People buy and sell securities before the official start of the normal trading session. This is called “pre-market trading.” It usually happens in the morning, starting as early as 4:00 a.m. and going on until the market starts for business at around 9:30 a.m. Eastern Time.

Who is allowed to trade before the market opens?

Trading before the market opens is possible for institutional investors, professional traders, market makers, some individual investors who have access to pre-market trading platforms, and customers of brokerages that allow trading before the market opens.

What kinds of assets are traded a lot during pre-market hours?

There are different kinds of frequently traded securities that can be found during pre-market hours. There may be some widely traded stocks available, but not all securities may be trading very much at this time.
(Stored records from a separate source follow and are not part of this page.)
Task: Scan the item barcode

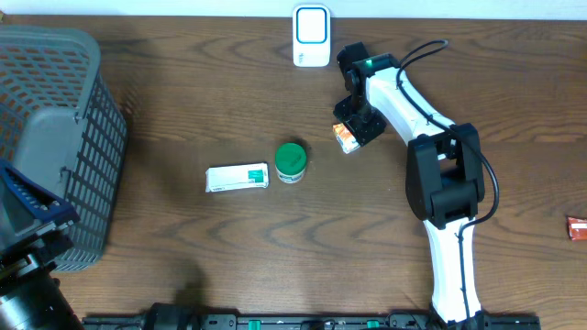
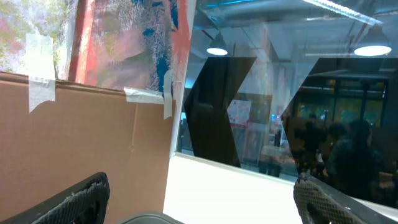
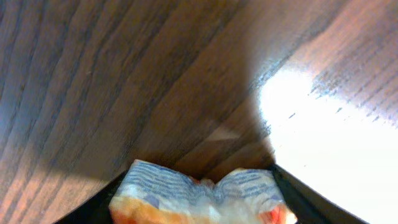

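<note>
Orange packet (image 3: 198,194), near the desk's far edge by the scanner (image 1: 311,35), sat pinched in my half-closed right tool (image 1: 351,133), so I judged pickup underway, next needing its barcode lifted scannerward.

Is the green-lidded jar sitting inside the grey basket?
No, the green-lidded jar stands on the table, beside the white box.

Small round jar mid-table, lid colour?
The small round jar's lid is green; overhead view shows it best.
</note>
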Tool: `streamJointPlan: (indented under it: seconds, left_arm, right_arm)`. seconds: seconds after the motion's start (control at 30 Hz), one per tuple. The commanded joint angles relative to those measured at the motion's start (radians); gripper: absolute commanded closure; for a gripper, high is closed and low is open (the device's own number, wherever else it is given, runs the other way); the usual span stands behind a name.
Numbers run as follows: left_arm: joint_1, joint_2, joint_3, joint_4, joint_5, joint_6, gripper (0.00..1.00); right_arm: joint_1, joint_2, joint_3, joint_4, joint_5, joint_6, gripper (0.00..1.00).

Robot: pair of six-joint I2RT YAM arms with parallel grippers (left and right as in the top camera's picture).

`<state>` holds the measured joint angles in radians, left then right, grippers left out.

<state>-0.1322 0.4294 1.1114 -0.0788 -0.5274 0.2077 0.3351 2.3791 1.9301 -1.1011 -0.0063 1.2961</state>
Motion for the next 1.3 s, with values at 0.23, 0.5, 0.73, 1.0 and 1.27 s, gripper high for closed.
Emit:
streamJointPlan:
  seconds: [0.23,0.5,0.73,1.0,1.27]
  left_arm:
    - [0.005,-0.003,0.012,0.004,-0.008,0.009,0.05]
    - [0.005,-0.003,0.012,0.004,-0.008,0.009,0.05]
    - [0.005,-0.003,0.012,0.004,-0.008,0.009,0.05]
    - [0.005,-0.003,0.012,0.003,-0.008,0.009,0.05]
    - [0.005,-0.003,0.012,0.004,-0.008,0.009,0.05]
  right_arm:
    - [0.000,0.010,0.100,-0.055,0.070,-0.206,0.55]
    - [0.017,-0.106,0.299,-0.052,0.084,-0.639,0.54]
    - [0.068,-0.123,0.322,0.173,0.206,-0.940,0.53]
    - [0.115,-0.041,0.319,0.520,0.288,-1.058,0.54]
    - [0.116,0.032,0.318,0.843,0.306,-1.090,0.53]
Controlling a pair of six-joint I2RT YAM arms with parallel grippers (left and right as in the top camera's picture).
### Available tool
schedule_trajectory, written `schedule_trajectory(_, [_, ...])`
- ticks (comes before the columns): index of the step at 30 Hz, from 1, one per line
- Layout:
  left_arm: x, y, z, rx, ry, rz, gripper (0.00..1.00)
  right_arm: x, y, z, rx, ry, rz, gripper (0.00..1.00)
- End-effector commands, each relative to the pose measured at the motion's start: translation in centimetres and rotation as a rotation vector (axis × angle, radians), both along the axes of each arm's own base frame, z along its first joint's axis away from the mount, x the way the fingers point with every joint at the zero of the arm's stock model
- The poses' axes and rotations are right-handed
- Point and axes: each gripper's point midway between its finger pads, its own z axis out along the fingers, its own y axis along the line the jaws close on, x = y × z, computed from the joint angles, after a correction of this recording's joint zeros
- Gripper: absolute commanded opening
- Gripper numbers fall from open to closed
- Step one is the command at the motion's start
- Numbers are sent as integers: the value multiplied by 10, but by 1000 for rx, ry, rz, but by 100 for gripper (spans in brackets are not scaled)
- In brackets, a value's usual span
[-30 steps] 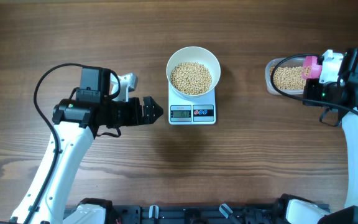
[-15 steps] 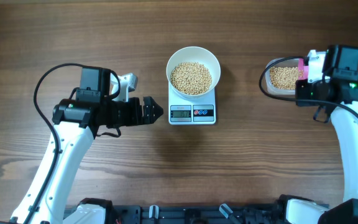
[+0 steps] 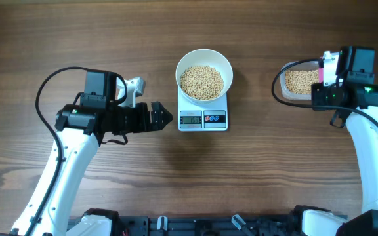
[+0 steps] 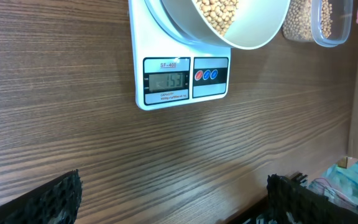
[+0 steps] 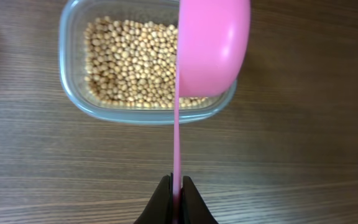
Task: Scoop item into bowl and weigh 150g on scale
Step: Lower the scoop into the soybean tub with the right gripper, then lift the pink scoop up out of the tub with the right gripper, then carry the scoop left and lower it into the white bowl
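A white bowl (image 3: 204,60) filled with beige beans (image 3: 201,81) stands on the white scale (image 3: 203,120); in the left wrist view the scale (image 4: 182,78) shows a lit display under the bowl (image 4: 247,34). My left gripper (image 3: 161,118) rests open just left of the scale, nothing between its fingers (image 4: 55,199). My right gripper (image 5: 175,190) is shut on the thin handle of a pink scoop (image 5: 210,43), which hangs turned on its side over the right rim of a clear tub (image 5: 73,93) of beans (image 5: 132,62). In the overhead view the scoop (image 3: 322,72) sits at the tub (image 3: 287,82).
The clear tub (image 4: 328,25) lies right of the scale on the wooden table. The table's near edge and some clutter beyond it (image 4: 347,186) show at the lower right of the left wrist view. Black cables (image 3: 44,88) loop from both arms.
My right arm has swung left and turned, carrying the pink scoop from the tub's right end toward its right rim. The left arm, bowl and scale have stayed put.
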Motion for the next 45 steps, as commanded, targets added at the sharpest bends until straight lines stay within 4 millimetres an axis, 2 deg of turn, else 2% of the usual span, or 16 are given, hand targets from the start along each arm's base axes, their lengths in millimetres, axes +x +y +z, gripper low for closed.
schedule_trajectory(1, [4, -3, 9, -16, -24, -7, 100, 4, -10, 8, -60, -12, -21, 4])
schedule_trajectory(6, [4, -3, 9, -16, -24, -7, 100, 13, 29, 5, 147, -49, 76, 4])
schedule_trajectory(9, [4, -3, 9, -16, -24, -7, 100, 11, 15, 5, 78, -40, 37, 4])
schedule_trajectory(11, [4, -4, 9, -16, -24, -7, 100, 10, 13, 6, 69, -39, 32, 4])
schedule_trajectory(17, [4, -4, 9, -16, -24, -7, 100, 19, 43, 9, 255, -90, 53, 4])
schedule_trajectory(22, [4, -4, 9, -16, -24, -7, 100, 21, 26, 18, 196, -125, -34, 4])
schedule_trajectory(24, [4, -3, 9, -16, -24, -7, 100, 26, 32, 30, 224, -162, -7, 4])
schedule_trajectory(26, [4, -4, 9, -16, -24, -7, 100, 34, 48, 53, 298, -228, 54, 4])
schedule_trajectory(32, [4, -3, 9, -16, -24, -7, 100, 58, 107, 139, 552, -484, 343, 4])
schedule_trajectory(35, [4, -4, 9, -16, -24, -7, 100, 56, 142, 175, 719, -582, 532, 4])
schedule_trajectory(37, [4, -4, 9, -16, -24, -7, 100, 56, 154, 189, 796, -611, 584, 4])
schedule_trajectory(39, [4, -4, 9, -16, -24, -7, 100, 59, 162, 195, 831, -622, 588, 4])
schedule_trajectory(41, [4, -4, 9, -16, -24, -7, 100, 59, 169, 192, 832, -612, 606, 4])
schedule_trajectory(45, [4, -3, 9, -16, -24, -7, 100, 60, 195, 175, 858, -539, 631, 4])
How does liquidity in pre-market trading compare to regular market hours?

Usually, there is less buying activity before the market opens than during normal market hours. When there are fewer traders, bid-ask spreads may get wider, and prices can change more quickly because there are fewer people dealing.

What are the risks of trading before the market opens?

There are risks in pre-market dealing, such as less liquidity, wider bid-ask spreads, and more volatile prices. Also, not all brokerage systems allow pre-market trading, and there may be rules and requirements for who can participate.

Can I place any kind of order during pre-market trading?

Certain types of orders may not be able to be made during pre-market hours at some brokerages. It’s important to check with your exchange to see if there are any restrictions on the types of orders that can be placed before the market opens.